— EXERCISE OBJECTIVE —
Restrict the output to the lines below starting at the one that contains "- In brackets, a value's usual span" and ending at the one that contains "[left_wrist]", and restate them word for word, both ends included.

— COLLECTED DATA —
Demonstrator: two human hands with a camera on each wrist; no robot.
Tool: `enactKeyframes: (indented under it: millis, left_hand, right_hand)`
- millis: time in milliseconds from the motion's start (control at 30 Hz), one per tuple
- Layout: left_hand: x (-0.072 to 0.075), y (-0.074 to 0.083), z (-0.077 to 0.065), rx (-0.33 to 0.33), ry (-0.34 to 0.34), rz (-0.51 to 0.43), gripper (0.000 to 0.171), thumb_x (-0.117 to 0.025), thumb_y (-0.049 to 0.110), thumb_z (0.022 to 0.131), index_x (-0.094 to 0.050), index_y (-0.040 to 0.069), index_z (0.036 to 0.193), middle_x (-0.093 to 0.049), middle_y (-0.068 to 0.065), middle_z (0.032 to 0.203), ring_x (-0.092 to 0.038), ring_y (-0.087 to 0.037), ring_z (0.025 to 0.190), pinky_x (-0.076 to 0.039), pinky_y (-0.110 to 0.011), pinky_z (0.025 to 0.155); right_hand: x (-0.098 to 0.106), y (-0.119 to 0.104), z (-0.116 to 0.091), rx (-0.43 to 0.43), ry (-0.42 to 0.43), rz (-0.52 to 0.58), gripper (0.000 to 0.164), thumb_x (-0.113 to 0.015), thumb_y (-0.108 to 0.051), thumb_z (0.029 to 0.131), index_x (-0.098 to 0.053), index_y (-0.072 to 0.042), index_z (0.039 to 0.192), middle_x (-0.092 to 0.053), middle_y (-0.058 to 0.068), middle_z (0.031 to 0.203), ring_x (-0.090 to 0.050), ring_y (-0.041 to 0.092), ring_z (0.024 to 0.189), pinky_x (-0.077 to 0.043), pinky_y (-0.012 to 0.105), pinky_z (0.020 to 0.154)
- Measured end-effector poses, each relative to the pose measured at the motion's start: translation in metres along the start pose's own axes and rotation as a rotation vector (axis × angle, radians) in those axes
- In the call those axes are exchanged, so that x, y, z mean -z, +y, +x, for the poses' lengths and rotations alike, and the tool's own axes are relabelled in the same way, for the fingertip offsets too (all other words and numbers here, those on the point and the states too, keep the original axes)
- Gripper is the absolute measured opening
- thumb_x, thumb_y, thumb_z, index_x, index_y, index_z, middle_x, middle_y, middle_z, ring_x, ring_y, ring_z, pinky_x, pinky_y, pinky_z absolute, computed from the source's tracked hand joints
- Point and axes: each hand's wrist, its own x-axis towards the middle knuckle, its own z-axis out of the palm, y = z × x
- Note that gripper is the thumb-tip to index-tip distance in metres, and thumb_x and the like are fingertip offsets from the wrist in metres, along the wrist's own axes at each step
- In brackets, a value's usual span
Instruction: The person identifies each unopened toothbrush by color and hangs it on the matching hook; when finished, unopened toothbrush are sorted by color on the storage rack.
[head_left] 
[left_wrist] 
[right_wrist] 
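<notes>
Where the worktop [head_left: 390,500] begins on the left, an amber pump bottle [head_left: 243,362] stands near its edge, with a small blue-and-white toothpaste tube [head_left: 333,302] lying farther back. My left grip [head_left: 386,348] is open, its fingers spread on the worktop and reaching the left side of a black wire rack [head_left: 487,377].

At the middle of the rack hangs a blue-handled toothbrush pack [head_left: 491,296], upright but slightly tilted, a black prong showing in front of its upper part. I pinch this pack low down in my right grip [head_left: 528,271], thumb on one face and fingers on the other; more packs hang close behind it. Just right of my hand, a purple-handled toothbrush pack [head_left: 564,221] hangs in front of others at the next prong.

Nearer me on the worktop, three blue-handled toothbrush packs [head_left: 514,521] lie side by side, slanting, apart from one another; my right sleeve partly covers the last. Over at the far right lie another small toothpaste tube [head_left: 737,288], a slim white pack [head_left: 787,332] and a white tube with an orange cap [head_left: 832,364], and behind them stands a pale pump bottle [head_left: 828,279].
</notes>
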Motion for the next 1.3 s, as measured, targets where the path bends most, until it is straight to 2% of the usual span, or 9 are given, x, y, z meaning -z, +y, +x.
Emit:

— RESULT FOR THIS TASK —
- In brackets, a value's usual span
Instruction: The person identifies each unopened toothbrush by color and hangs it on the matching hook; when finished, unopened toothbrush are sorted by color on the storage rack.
[head_left] 
[left_wrist] 

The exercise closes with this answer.